Ask HN: How did you learn the details of User Experience? - random42

I am a server side developer, who needs to learn about UX (for pet project).
Unlike everything that I learned in my life by self study, I find learning about details of UI/UX most difficult.
I more so believe that "studying" learning resources would not do a great deal of help in learning about user experience.<p>What are the effective ways to improve one's abilities on UX front?
======
bigohms
I spent most of my young designer/developer career primarily interested in all
things UI/UX. Have done the early NielsenNorman UI/UX stuff, read countless
books/blogs/etc & even gotten a couple "certifications" ( worst personal waste
of my time). There are three elements that have contributed the most to my
understanding of UX:

1) Gut instinct on what will work the best in a given scenario based on
personal creativity (have designed 2-3xx number of concepts) as well as the
collective of ideas/concepts/apps/widgets/scripts/designs floating around
communities that just "work well" or solve "pain in the_ issues".

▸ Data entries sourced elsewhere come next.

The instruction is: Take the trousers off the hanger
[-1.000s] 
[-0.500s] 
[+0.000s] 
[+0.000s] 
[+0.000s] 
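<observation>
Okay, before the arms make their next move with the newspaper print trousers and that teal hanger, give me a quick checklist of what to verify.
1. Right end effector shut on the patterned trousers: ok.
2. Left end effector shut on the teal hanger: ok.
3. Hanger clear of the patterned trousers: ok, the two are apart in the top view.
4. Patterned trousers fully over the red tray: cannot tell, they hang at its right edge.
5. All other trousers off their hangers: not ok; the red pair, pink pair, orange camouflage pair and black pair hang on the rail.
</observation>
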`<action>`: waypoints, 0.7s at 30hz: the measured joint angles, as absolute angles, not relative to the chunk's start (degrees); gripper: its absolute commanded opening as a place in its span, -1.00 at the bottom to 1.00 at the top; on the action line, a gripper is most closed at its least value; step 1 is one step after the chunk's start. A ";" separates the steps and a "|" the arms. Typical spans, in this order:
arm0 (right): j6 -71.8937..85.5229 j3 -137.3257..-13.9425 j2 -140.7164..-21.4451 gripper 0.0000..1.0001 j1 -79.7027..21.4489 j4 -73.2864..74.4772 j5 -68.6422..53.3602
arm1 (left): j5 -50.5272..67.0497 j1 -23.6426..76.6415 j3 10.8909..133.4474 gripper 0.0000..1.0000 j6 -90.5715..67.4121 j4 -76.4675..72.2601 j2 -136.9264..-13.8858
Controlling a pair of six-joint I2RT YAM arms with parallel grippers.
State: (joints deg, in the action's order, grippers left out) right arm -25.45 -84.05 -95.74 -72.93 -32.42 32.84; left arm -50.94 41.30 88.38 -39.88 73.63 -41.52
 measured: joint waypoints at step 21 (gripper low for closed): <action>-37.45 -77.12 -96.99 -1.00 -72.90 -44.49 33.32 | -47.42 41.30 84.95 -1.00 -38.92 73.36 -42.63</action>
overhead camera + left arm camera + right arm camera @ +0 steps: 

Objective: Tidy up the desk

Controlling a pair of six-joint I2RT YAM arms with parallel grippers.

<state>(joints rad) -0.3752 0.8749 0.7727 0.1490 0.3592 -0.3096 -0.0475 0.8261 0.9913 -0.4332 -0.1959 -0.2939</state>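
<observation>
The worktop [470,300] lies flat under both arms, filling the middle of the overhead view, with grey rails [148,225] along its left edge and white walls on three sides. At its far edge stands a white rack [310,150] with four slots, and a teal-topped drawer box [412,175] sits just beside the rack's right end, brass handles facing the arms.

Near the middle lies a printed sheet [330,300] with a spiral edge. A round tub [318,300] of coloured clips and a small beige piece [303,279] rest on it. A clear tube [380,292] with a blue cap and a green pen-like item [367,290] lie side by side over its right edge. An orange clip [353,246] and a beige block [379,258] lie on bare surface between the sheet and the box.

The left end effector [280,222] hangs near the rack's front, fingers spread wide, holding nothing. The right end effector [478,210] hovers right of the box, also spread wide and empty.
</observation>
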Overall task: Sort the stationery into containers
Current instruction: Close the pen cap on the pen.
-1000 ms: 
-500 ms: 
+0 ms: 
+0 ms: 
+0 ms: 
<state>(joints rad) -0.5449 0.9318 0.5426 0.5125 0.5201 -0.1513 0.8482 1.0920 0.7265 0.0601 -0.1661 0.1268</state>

2) Iterative trial, testing based on functional page-level KPIs for a given
scenario such as time-to-action, conversion, drop-off, hit errors, I've even
tested for which pixel hit areas of a graphic button get the best responses.
Learned lessons contributing to 1)

3) Any concepts/assessments rooted from hard psychological research in the
fields of HCI/Industrial Psych from which I can use to contribute to practices
in 1) and 2). These points of knowledge allow me to substantiate claims and
advocate for improvement (particularly if I'm working on sensitive or mission-
critical applications--finance, defense, health).

------
kls
There is a discipline that a lot of people that hold themselves out to be UX
professionals have never heard of. it is called Human Factors and is a subset
of industrial psychology.

If a person has never read a book on Human Factor theory, they are not a UX
professional they are a design hack.

Human Factors focuses on what the mind wants to do rather than individual
opinions of how one thinks it should work. There are years of scientific
method based research in Human Factors studies that is willfully or ignorantly
ignored by the web design community.

If you want to be great you need to ground yourself in Human Factors as well
as aesthetic design. They are different disciplines and both are important to
user experience. As well a subset of human factors specifically focused on
computing is HCI, while you can short cut and just read HCI related info,
there is a wealth of info that can be drawn upon from other elements of Human
Factors such as product design, and ergonomics while not directly related the
theories can be adapted to UI usability.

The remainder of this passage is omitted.